### Problem details
Return each line of the listing exactly, though without its images.

### Supplied material
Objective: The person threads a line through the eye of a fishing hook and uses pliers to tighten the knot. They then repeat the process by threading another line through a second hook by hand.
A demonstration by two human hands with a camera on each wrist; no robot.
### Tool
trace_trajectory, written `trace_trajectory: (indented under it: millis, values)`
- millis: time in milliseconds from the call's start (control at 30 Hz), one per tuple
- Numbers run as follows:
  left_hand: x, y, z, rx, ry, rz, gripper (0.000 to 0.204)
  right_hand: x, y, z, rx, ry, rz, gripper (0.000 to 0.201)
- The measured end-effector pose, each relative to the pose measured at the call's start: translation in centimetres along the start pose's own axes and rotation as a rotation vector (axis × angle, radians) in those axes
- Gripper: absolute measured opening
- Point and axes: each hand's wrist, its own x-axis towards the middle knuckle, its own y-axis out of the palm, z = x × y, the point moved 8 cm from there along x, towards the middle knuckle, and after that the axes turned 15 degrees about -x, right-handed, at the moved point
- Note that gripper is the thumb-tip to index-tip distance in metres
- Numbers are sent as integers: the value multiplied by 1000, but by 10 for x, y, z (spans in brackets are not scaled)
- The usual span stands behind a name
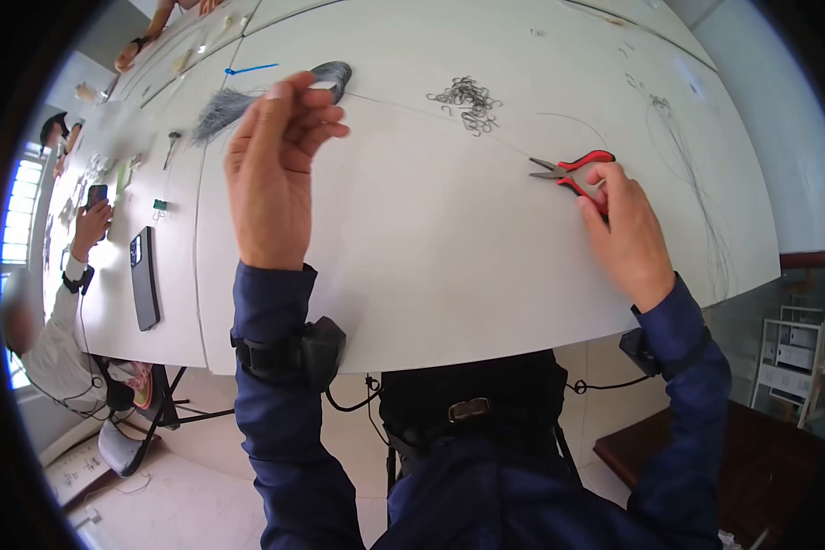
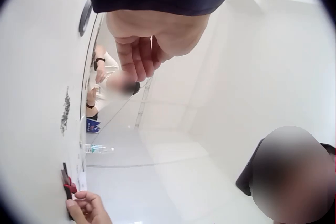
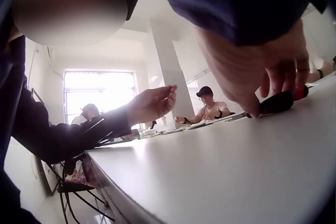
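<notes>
My left hand [image 1: 275, 197] is raised above the table, its fingers loosely bent, with nothing visible in them; the left wrist view shows the same hand [image 2: 157, 32] with fingers hanging together. Red-handled pliers [image 1: 598, 158] lie at the right, jaws apart and pointing left. My right hand [image 1: 634, 238] holds their nearer handle between thumb and fingers, and in the right wrist view this hand [image 3: 257, 69] is low over the dark handle end [image 3: 278, 103]. Small bent wire hooks [image 1: 467, 94] lie in a pile left of the pliers.
Beyond my left hand are a grey wire coil [image 1: 341, 77], a wire bundle [image 1: 218, 115] and a blue tie [image 1: 252, 69]. Long thin wires [image 1: 697, 197] lie at the right. A black phone [image 1: 144, 280] rests at the left, where another person's hand [image 1: 92, 227] holds a phone.
</notes>
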Motion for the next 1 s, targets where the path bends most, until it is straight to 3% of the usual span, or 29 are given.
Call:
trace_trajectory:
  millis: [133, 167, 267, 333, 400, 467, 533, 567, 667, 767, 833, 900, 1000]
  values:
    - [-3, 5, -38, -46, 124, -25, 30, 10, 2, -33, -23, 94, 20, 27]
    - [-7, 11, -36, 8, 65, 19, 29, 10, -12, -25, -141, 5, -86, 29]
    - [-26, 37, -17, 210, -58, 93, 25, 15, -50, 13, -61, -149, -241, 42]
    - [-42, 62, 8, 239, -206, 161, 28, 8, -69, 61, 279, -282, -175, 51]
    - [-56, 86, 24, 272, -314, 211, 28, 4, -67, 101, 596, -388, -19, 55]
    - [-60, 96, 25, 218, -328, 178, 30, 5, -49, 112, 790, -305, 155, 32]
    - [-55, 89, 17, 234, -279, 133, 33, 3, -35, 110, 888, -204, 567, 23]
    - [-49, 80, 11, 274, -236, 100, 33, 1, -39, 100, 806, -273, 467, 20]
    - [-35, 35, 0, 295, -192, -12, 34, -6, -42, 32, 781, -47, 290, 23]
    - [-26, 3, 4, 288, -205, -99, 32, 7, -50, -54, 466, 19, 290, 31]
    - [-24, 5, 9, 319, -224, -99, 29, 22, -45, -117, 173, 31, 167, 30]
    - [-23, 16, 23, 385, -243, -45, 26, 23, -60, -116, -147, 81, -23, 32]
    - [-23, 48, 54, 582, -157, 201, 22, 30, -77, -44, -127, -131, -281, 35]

### Your response
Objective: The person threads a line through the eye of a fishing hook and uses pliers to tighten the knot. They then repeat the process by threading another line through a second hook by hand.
A demonstration by two human hands with a camera on each wrist; no robot.
### Tool
trace_trajectory, written `trace_trajectory: (indented under it: millis, values)`
- millis: time in milliseconds from the call's start (control at 30 Hz), one per tuple
- Numbers run as follows:
  left_hand: x, y, z, rx, ry, rz, gripper (0.000 to 0.204)
  right_hand: x, y, z, rx, ry, rz, gripper (0.000 to 0.201)
- The measured end-effector pose, each relative to the pose measured at the call's start: translation in centimetres along the start pose's own axes and rotation as a rotation vector (axis × angle, radians) in those axes
- Gripper: absolute measured opening
- Point and axes: each hand's wrist, its own x-axis towards the middle knuckle, its own y-axis out of the palm, z = x × y, the point moved 8 cm from there along x, towards the middle knuckle, and after that the axes turned 15 degrees about -x, right-handed, at the moved point
- Note that gripper is the thumb-tip to index-tip distance in metres
- Numbers are sent as integers: the value multiplied by 1000, but by 10 for x, y, z (spans in brackets are not scaled)
- The usual span stands behind a name
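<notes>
My left hand [image 1: 275, 197] is raised above the table, its fingers loosely bent, with nothing visible in them; the left wrist view shows the same hand [image 2: 157, 32] with fingers hanging together. Red-handled pliers [image 1: 598, 158] lie at the right, jaws apart and pointing left. My right hand [image 1: 634, 238] holds their nearer handle between thumb and fingers, and in the right wrist view this hand [image 3: 257, 69] is low over the dark handle end [image 3: 278, 103]. Small bent wire hooks [image 1: 467, 94] lie in a pile left of the pliers.
Beyond my left hand are a grey wire coil [image 1: 341, 77], a wire bundle [image 1: 218, 115] and a blue tie [image 1: 252, 69]. Long thin wires [image 1: 697, 197] lie at the right. A black phone [image 1: 144, 280] rests at the left, where another person's hand [image 1: 92, 227] holds a phone.
</notes>
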Motion for the next 1 s, targets where the path bends most, until it is straight to 3% of the usual span, or 29 are given.
Call:
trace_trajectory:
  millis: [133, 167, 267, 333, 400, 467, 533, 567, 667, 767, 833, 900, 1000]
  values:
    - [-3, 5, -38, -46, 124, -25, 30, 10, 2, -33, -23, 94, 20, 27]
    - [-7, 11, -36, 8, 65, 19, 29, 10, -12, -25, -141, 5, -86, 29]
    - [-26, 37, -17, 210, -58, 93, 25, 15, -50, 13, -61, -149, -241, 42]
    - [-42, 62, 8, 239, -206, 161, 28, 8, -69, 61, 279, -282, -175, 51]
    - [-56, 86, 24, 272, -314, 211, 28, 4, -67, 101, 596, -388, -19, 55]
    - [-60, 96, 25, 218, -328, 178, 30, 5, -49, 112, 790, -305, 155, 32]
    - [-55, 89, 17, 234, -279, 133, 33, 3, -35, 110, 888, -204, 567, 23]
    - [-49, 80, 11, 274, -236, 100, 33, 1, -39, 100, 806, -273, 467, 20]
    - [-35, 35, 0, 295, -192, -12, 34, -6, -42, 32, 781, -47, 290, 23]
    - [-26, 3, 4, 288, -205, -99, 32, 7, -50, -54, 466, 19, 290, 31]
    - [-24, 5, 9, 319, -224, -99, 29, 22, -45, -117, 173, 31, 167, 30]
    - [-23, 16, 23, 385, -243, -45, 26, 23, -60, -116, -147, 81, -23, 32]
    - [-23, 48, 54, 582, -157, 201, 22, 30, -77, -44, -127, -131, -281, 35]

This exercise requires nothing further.